Dirigidos por el profesor Peter J. Sadler del Departamento de Química de Warwick, los investigadores han desarrollado una nueva línea de ataque contra el cáncer: un compuesto de osmio orgánico que se activa con una dosis no tóxica de formiato de sodio, un producto natural que se encuentra en muchos organismos , incluyendo ortigas y hormigas.

Con el nombre JPC11, apunta a un proceso metabólico en el cual las células [VIDEO]cancerígenas dependen para sobrevivir y multiplicarse. Lo hace convirtiendo una sustancia clave utilizada por las células cancerosas para proporcionar la energía que necesitan para la división rápida (piruvato) en un lactato antinatural, que conduce a la destrucción de las células.

Excepcionalmente, este tratamiento de quimio-catalizador se puede reciclar y reutilizar dentro de una célula cancerosa para atacarlo repetidamente.
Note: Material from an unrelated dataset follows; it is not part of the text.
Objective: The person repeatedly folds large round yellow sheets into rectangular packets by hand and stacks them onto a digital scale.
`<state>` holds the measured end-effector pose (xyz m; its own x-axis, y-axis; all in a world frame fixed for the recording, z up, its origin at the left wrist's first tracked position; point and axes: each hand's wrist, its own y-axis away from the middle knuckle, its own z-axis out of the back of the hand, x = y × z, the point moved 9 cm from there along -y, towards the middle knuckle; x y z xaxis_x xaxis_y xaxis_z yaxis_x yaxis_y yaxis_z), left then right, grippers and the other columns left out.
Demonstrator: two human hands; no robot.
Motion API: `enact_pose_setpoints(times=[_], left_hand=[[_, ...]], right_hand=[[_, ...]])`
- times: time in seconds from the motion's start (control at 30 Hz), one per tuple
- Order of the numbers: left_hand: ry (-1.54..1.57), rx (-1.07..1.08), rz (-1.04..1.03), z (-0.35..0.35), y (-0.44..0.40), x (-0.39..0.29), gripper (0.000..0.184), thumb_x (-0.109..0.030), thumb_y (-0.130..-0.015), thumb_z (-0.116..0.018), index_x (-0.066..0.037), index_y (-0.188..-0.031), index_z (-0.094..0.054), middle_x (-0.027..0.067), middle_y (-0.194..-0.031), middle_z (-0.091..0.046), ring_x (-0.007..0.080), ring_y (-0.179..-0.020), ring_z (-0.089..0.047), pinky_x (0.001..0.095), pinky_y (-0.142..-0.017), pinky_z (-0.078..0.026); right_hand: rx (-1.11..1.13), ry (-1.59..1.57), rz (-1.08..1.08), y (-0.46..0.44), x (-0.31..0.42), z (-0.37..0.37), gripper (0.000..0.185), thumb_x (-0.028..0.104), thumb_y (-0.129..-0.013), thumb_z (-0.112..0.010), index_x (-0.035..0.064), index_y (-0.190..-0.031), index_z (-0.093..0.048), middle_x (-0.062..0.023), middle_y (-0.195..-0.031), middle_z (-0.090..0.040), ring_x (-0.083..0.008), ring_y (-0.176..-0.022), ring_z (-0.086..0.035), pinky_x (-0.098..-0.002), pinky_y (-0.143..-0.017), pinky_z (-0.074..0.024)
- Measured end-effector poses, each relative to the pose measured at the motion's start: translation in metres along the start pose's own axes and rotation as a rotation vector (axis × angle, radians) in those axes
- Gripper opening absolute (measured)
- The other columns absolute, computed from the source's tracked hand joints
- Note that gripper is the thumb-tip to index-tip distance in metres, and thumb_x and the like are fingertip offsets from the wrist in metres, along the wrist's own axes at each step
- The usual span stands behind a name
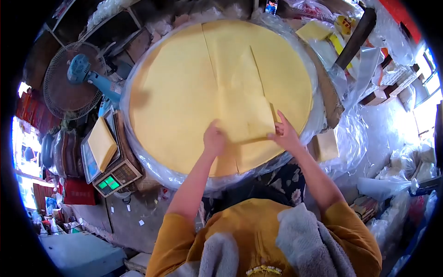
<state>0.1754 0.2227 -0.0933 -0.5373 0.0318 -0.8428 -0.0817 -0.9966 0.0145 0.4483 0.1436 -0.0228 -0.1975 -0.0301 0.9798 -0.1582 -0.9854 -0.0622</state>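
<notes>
Head camera view: a thin, pale-yellow, matte sheet (244, 113) lies folded over itself near the front of a broad, round, yellow layer of like material (166, 92); its upper flap runs to a narrow point away from the wearer, one dark crease line shows along its right side, and its near edge casts a faint shadow. The bare left hand (215, 138) is at the sheet's near left, palm down, blurred; whether it grips anything I cannot tell. The bare right hand (285, 134) is at the near right corner, thumb and forefinger spread apart around the edge; whether they pinch it I cannot tell. Clear, crinkled plastic film (161, 174) rims the round layer; to the left stands a brown-sided digital scale with a green display (117, 179), bearing a folded yellow pad (102, 144); beyond it leans a round, wire-caged, blue fan (79, 69).
</notes>
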Motion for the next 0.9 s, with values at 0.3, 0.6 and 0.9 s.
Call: enact_pose_setpoints(times=[0.3, 0.6, 0.9], left_hand=[[0.004, 0.156, -0.11, 0.006, 0.034, -0.058, 0.077, 0.002, -0.076, -0.066, -0.014, -0.143, -0.032, 0.003, -0.076, -0.051, 0.0093, -0.064, -0.051, 0.0241, -0.061, -0.046], [-0.088, 0.184, 0.025, -0.01, 0.002, -0.043, 0.064, -0.007, -0.08, -0.067, -0.009, -0.137, -0.037, 0.0077, -0.089, -0.064, 0.0145, -0.072, -0.061, 0.0292, -0.066, -0.05], [0.074, -0.113, -0.055, -0.007, -0.059, -0.042, 0.03, -0.012, -0.081, -0.068, 0.003, -0.104, -0.057, 0.0082, -0.077, -0.065, 0.0139, -0.066, -0.06, 0.0264, -0.063, -0.05]], right_hand=[[-0.037, 0.234, -0.108, 0.006, -0.046, 0.012, 0.064, 0.011, -0.073, -0.073, 0.0005, -0.13, -0.045, -0.0108, -0.08, -0.064, -0.0197, -0.072, -0.063, -0.0314, -0.068, -0.0501], [-0.205, 0.462, -0.18, -0.015, -0.032, 0.017, 0.039, 0.029, -0.077, -0.071, 0.0011, -0.103, -0.061, -0.0109, -0.078, -0.067, -0.0219, -0.071, -0.065, -0.0335, -0.065, -0.0502], [-0.236, 0.461, -0.199, -0.019, -0.049, 0.023, 0.022, 0.028, -0.082, -0.065, 0.0066, -0.088, -0.065, -0.0114, -0.08, -0.068, -0.0259, -0.074, -0.066, -0.0361, -0.066, -0.05]])
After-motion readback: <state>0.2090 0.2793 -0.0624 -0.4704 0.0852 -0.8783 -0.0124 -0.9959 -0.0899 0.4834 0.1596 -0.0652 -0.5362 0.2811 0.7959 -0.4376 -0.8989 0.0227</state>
Esta capacidad funcional sin precedentes para reciclar y reutilizar el compuesto dentro de las células cancerígenas podría conducir a la administración en el futuro de medicamentos contra el cáncer en dosis más pequeñas, más efectivas y potencialmente menos tóxicas, disminuyendo los efectos secundarios de la quimioterapia. Los investigadores se han centrado en el potencial de usar este compuesto en cánceres de ovario y próstata.

Los cánceres de ovario son cada vez más resistentes a los medicamentos de quimioterapia existentes (como el medicamento de platino, el cisplatino). Dado que esta nueva investigación funciona de una manera totalmente nueva y única, puede superar esta resistencia adquirida y ampliar el espectro de la actividad contra el cáncer [VIDEO].

Es importante destacar que el desarrollo abre la posibilidad de un tratamiento del cáncer más selectivo ya que se observó que el JPC11 se dirige específicamente a la bioquímica de las células cancerosas, dejando intactas las células sanas , otra mejora en comparación con las drogas existentes basadas en platino, que también pueden atacar a las no cancerosas Células.

El Dr. James Coverdale, Investigador del Departamento de Química de Warwick, comentó:

"Este es un paso importante en la lucha contra el cáncer. La manipulación y la aplicación de la química bien establecida en un contexto biológico proporciona una estrategia altamente selectiva para matar las células cancerosas.

"Hemos descubierto que el quimio-catalizador JPC11 tiene un mecanismo de acción único, y esperamos que esto conduzca a tratamientos más efectivos, selectivos y más seguros en el futuro".

El profesor Peter Sadler, químico farmacéutico de la Universidad de Warwick comentó:

"Los compuestos de platino son los fármacos más utilizados para la quimioterapia contra el cáncer, pero necesitamos urgentemente responder a los desafíos de eludir la resistencia y los efectos secundarios. Nuestro laboratorio se centra en el descubrimiento de fármacos anticancerígenos verdaderamente novedosos que pueden matar células de formas totalmente nuevas. Los quimio-catalizadores, especialmente aquellos con propiedades inmunogénicas, podrían proporcionar un gran avance.

"Llevará tiempo progresar del laboratorio a la clínica, pero tenemos la suerte de contar con un equipo internacional entusiasta y talentoso que trabaja con colegas en el Centro de Investigación del Cáncer de Warwick a través de las fronteras de la química, la biología celular y de sistemas y la medicina del cáncer. para triunfar."

El profesor Martin Wills, especialista en catalizadores de la Universidad de Warwick, comentó:

"Aunque los procesos asimétricos de hidrogenación catalítica están bien desarrollados en la industria de los materiales, esta investigación proporciona el primer ejemplo de que se logra dentro de las células utilizando un catalizador sintético".

La dureza (asimetría molecular) es crítica para la función de las biomoléculas en el cuerpo. Las proteínas, las enzimas y nuestro ADN, por ejemplo, son entregados. Solo funciona la mano correcta, de la misma manera que una mano derecha no se ajusta a un guante izquierdo.

En este caso, el compuesto de osmio JPC11, con formiato de sodio, puede producir selectivamente una molécula de una 'destreza' específica, manipulando así cómo crecen las células cancerosas.

El Dr. Coverdale explicó:

"La 'destreza' de las moléculas es crítica en el cuerpo. Nuestras manos son casi idénticas, pero son imágenes especulares entre sí. Lo mismo puede decirse de las moléculas, y en algunos casos, tener la molécula equivocada puede tener una profunda consecuencias. Creemos que la manipulación de la 'destreza' de las moléculas en las células podría proporcionar una nueva estrategia para combatir las enfermedades ".